Across the listing below, how many lines contain "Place"? Answer with the number and nothing else.

§ **Record set**
========================================
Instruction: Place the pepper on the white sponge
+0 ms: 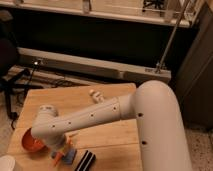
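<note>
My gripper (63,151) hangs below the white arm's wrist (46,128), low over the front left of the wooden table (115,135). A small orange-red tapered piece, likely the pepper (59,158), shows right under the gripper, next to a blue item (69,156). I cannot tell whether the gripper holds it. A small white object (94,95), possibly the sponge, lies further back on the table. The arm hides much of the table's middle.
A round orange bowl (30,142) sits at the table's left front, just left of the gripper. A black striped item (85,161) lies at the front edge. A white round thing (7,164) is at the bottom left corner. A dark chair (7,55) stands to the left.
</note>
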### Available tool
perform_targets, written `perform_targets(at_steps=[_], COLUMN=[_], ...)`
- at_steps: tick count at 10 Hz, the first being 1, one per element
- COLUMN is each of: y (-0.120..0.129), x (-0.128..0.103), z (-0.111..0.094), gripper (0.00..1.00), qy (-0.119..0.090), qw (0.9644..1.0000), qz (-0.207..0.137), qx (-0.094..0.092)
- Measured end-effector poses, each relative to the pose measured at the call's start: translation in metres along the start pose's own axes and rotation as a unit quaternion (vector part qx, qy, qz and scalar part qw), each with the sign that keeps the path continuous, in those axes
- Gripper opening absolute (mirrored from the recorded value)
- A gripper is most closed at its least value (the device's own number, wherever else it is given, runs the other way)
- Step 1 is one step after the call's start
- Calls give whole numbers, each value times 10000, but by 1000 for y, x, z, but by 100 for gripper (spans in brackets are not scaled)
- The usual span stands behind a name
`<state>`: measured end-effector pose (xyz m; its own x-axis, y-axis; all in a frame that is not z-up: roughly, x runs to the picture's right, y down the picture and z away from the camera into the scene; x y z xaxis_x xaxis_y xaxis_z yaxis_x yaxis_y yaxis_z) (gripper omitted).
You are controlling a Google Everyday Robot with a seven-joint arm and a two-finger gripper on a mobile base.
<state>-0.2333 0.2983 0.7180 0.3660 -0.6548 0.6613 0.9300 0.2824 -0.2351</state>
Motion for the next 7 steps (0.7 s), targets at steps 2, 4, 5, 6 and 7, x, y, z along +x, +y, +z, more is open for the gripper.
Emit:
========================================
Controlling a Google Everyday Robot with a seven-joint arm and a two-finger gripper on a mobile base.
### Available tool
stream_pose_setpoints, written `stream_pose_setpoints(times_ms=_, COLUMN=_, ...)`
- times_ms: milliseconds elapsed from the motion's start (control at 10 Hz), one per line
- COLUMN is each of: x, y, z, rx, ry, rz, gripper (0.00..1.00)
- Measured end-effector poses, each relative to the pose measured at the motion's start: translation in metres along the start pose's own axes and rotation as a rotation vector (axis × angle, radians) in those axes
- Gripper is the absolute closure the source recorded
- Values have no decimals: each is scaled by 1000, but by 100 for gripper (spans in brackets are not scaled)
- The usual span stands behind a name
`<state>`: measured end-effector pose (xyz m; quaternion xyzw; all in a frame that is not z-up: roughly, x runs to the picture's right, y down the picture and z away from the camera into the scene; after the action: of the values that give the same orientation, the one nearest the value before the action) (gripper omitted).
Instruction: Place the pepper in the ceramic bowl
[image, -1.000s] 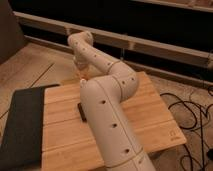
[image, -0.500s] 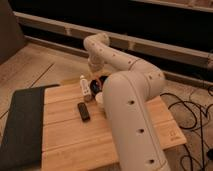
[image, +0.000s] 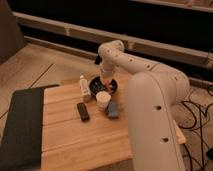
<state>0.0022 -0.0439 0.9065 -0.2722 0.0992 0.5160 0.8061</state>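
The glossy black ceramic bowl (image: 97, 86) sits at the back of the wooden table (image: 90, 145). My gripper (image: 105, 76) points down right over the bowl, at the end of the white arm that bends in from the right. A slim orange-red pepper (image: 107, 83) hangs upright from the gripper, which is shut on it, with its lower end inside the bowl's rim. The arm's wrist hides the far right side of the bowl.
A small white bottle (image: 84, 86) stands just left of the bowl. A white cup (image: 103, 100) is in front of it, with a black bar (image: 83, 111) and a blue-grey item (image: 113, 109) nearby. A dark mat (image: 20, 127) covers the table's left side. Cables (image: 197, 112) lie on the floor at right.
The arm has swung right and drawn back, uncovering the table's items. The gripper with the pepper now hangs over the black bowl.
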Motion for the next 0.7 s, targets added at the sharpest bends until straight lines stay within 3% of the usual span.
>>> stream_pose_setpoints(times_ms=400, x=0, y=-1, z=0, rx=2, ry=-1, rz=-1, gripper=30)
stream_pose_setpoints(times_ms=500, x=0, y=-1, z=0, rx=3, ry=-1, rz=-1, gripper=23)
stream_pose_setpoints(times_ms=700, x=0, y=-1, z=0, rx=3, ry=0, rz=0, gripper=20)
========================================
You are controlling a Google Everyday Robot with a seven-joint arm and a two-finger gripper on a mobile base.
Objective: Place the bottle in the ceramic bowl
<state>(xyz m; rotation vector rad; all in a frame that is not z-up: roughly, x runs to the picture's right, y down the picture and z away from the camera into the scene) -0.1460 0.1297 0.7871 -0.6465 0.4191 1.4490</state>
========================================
§ **Answer**
3